Sa disparition prive le plus vieux parti ivoirien de sa deuxième figure historique en un peu plus d'un mois, après celle de l'ancien ministre de l'Intérieur et vice-président du parti, Émile Constant Bombet, mort le 22 juillet à 85 ans. Elle intervient alors que la direction du PDCI-RDA reste suspendue à une décision de justice attendue le 22 octobre. Médecin urologue de formation, ministre de la Santé de 1981 à 1989 sous Félix Houphouët-Boigny, député pendant vingtneuf ans, président de Conseil régional puis viceprésident de son parti, Alphonse Djédjé Mady aura traversé à peu près toutes les séquences de l'histoire politique ivoirienne contemporaine.
Dans un communiqué diffusé dimanche, le PDCIRDA a salué la mémoire d'un responsable qui a exercé d'importantes fonctions au sein du parti comme au sein de l'État. Le vice-président de la formation, Djedri N'Goran, a évoqué la perte d'« un pan vivant de notre histoire ». À Marcory, le maire Aby Raoul a retenu « l'homme de savoir et de conviction ». Les condoléances ont dépassé les frontières du parti. Ministre de la Promotion de la jeunesse et actuel président du Conseil régional du Haut-Sassandra, Mamadou Touré a écrit : « Le Haut-Sassandra se souviendra de l'un de ses illustres fils. »
Du MEECI au ministère de la Santé
Né le 1er janvier 1945 à Gazehio, un village de la commune de Saïoua, Alphonse Djédjé Mady vient à la politique par les bancs. Selon le témoignage de Djedri N'Goran, il préside la sous-section de l'Union nationale des étudiants et élèves de Côte d'Ivoire à Daloa, occupe le secrétariat général du bureau national, puis compte parmi les fondateurs du Mouvement des élèves et étudiants de Côte d'Ivoire, dont il assure la présidence de 1973 à 1975.
Urologue et enseignant, il est élu député de Nahio-Saïoua en 1980 et appelé au gouvernement l'année suivante. Il conservera la Santé pendant huit ans, à une période où l'État bâtit l'essentiel de sa carte sanitaire. Son siège de député, il l'occupera de 1980 à 1995, puis de 2011 à 2025.
Onze ans à la tête de l'appareil
C'est en 2002 qu'il prend les commandes de la machine du PDCI-RDA, comme secrétaire général, poste qu'il occupe jusqu'en 2013. Ces onze années couvrent la décennie de crise, la partition du pays et la construction de l'alliance des houphouëtistes qui portera Alassane Ouattara au pouvoir. En vue de la présidentielle de 2010, le parti lui confie la direction de la campagne d'Henri Konan Bédié. En 2013, il se porte candidat à la présidence du parti face à Bédié. Battu, il quitte le secrétariat général, dont les attributions sont transférées à un secrétariat exécutif confié à Maurice Kakou Guikahué. Il ne claque pas la porte et ne rejoint aucune autre formation.

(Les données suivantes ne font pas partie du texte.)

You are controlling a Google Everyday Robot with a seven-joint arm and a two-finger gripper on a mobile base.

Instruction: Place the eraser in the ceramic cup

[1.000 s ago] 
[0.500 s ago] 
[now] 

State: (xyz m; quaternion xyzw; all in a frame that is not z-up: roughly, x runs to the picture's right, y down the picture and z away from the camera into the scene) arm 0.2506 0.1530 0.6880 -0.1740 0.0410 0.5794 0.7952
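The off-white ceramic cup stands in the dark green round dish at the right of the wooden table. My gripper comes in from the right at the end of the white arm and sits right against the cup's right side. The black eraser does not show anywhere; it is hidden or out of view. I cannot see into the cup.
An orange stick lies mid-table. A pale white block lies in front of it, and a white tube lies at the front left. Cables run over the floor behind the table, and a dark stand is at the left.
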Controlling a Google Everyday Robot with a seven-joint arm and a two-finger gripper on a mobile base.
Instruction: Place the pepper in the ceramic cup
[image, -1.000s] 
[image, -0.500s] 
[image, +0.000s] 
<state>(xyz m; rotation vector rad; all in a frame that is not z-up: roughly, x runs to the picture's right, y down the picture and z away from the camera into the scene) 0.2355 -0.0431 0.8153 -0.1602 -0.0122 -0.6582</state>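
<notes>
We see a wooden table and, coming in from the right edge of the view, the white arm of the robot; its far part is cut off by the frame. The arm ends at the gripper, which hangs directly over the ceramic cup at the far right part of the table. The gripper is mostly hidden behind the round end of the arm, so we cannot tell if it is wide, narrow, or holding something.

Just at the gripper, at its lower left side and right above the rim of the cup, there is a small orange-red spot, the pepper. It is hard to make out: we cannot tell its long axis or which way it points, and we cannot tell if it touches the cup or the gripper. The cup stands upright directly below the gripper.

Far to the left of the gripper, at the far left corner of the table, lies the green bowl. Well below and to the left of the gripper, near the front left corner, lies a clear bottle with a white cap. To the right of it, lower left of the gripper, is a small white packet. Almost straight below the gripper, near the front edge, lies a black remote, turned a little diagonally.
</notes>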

Il devient vice-président et rentre dans le rang.
Un fief et des revers
La même année, il devient le premier président du Conseil régional du Haut-Sassandra, installé le 17 juin 2013, puis il est réélu en 2018. Les deux derniers scrutins lui seront moins favorables : battu aux Régionales de septembre 2023 par Mamadou Touré, il perd son siège de député aux législatives du 27 décembre 2025, face au candidat du RHDP, Ibrahim Lokpo. Après la mort d'Henri Konan Bédié en août 2023 et l'arrivée de Tidjane Thiam à la présidence du parti, le professeur s'installe dans une fonction de doyen, à distance des batailles d'appareil.

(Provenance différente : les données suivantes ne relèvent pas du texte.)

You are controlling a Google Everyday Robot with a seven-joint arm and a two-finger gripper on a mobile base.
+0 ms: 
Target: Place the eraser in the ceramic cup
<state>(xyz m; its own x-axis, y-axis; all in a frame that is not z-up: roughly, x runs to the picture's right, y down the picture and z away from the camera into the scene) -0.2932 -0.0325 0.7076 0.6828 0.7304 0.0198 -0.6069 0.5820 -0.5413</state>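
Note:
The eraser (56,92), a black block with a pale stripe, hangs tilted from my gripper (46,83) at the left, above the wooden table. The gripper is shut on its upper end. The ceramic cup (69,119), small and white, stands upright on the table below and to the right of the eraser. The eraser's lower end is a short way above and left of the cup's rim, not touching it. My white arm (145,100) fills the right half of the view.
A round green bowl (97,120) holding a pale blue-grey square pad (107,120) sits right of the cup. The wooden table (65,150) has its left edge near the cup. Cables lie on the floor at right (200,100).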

En mai dernier, lors d'une conférence-hommage organisée en son honneur à Abidjan, il résumait sa position en une formule reprise depuis par ses camarades : « J'y suis et j'y reste. » Le parti qu'il laisse n'a pourtant pas tranché la question de sa propre direction. Le tribunal de première instance d'Abidjan, qui devait statuer le 30 juillet sur la régularité du congrès extraordinaire de mai 2025 ayant reconduit Tidjane Thiam, a joint les deux procédures introduites contre le parti et renvoyé son délibéré au 22 octobre. Plusieurs cadres réclament de leur côté la convocation d'un congrès extraordinaire, en raison de l'absence prolongée d'un président qui dirige la formation depuis l'étranger. La date et le lieu des obsèques n'étaient pas connus mardi.